Task objective: Whatever the records below say, write them all out exactly.

Record excerpts:
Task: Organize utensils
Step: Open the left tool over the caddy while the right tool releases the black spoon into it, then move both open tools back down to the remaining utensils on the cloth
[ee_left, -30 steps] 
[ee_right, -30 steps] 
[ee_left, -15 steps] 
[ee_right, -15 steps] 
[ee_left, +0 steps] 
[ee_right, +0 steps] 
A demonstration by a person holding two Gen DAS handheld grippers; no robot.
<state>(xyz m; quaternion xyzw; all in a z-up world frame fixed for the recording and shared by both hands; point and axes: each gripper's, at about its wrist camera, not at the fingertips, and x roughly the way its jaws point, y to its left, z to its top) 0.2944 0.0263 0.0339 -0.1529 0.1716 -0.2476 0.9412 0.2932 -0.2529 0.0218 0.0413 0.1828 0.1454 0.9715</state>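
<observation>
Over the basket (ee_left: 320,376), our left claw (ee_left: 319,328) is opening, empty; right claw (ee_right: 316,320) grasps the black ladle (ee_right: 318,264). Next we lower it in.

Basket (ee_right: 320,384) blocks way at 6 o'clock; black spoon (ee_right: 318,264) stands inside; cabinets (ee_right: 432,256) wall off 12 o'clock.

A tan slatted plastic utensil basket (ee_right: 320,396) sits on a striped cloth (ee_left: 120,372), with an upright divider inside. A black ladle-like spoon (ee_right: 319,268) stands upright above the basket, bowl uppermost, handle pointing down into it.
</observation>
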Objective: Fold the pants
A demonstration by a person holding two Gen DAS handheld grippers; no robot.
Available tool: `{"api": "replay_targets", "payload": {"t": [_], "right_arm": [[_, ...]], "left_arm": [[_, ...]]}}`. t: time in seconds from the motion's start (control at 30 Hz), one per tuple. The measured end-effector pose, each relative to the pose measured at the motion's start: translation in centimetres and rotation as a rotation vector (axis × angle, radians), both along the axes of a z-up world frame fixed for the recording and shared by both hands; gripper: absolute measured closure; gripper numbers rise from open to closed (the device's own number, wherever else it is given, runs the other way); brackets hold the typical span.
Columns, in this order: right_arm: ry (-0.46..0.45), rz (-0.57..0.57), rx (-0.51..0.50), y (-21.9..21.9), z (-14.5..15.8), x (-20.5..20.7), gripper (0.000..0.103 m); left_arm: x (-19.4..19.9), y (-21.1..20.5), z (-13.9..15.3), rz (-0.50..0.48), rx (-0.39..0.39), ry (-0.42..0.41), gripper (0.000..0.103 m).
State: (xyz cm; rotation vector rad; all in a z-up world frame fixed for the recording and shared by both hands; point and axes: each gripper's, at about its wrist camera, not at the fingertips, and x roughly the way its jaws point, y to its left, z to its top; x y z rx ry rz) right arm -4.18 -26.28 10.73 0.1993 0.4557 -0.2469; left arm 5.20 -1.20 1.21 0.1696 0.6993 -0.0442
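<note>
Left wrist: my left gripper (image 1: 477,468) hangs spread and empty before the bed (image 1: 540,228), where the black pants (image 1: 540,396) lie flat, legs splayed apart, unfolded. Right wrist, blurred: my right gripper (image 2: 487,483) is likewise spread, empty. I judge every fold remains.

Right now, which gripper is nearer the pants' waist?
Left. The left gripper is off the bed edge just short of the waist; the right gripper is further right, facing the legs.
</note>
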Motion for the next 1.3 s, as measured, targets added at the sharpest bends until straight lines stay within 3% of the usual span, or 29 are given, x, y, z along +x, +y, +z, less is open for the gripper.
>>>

Solution below:
Task: Organize utensils
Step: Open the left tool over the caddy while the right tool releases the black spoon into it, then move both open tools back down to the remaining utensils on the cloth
[ee_left, -30 steps] 
[ee_right, -30 steps] 
[ee_left, -15 steps] 
[ee_right, -15 steps] 
[ee_left, +0 steps] 
[ee_right, +0 steps] 
A demonstration by a person holding two Gen DAS handheld grippers; no robot.
<state>(xyz m; quaternion xyzw; all in a z-up world frame fixed for the recording and shared by both hands; point and axes: each gripper's, at about its wrist camera, not at the fingertips, and x roughly the way its jaws point, y to its left, z to its top) 0.2944 0.0263 0.0339 -0.1529 0.1716 -0.2476 0.9412 0.2932 -0.2529 0.0218 0.0413 0.1828 0.1454 0.9715</state>
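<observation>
Over the basket (ee_left: 320,376), our left claw (ee_left: 319,328) is opening, empty; right claw (ee_right: 316,320) grasps the black ladle (ee_right: 318,264). Next we lower it in.

Basket (ee_right: 320,384) blocks way at 6 o'clock; black spoon (ee_right: 318,264) stands inside; cabinets (ee_right: 432,256) wall off 12 o'clock.

A tan slatted plastic utensil basket (ee_right: 320,396) sits on a striped cloth (ee_left: 120,372), with an upright divider inside. A black ladle-like spoon (ee_right: 319,268) stands upright above the basket, bowl uppermost, handle pointing down into it.
</observation>
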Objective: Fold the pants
A demonstration by a person holding two Gen DAS handheld grippers; no robot.
Available tool: `{"api": "replay_targets", "payload": {"t": [_], "right_arm": [[_, ...]], "left_arm": [[_, ...]]}}`. t: time in seconds from the motion's start (control at 30 Hz), one per tuple. The measured end-effector pose, each relative to the pose measured at the motion's start: translation in centimetres and rotation as a rotation vector (axis × angle, radians), both along the axes of a z-up world frame fixed for the recording and shared by both hands; gripper: absolute measured closure; gripper numbers rise from open to closed (the device's own number, wherever else it is given, runs the other way); brackets hold the typical span.
Columns, in this order: right_arm: ry (-0.46..0.45), rz (-0.57..0.57), rx (-0.51..0.50), y (-21.9..21.9), z (-14.5..15.8), x (-20.5..20.7), gripper (0.000..0.103 m); left_arm: x (-19.4..19.9), y (-21.1..20.5), z (-13.9..15.3), rz (-0.50..0.48), rx (-0.39..0.39), ry (-0.42..0.41), gripper (0.000..0.103 m).
State: (xyz cm; rotation vector rad; all in a z-up world frame fixed for the recording and shared by both hands; point and axes: each gripper's, at about its wrist camera, not at the fingertips, and x roughly the way its jaws point, y to its left, z to its top; x y z rx ry rz) right arm -4.18 -26.28 10.73 0.1993 0.4557 -0.2469; left arm 5.20 -1.20 1.21 0.1696 0.6993 -0.0442
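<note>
Left wrist: my left gripper (image 1: 477,468) hangs spread and empty before the bed (image 1: 540,228), where the black pants (image 1: 540,396) lie flat, legs splayed apart, unfolded. Right wrist, blurred: my right gripper (image 2: 487,483) is likewise spread, empty. I judge every fold remains.

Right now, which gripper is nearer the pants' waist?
Left. The left gripper is off the bed edge just short of the waist; the right gripper is further right, facing the legs.
</note>
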Motion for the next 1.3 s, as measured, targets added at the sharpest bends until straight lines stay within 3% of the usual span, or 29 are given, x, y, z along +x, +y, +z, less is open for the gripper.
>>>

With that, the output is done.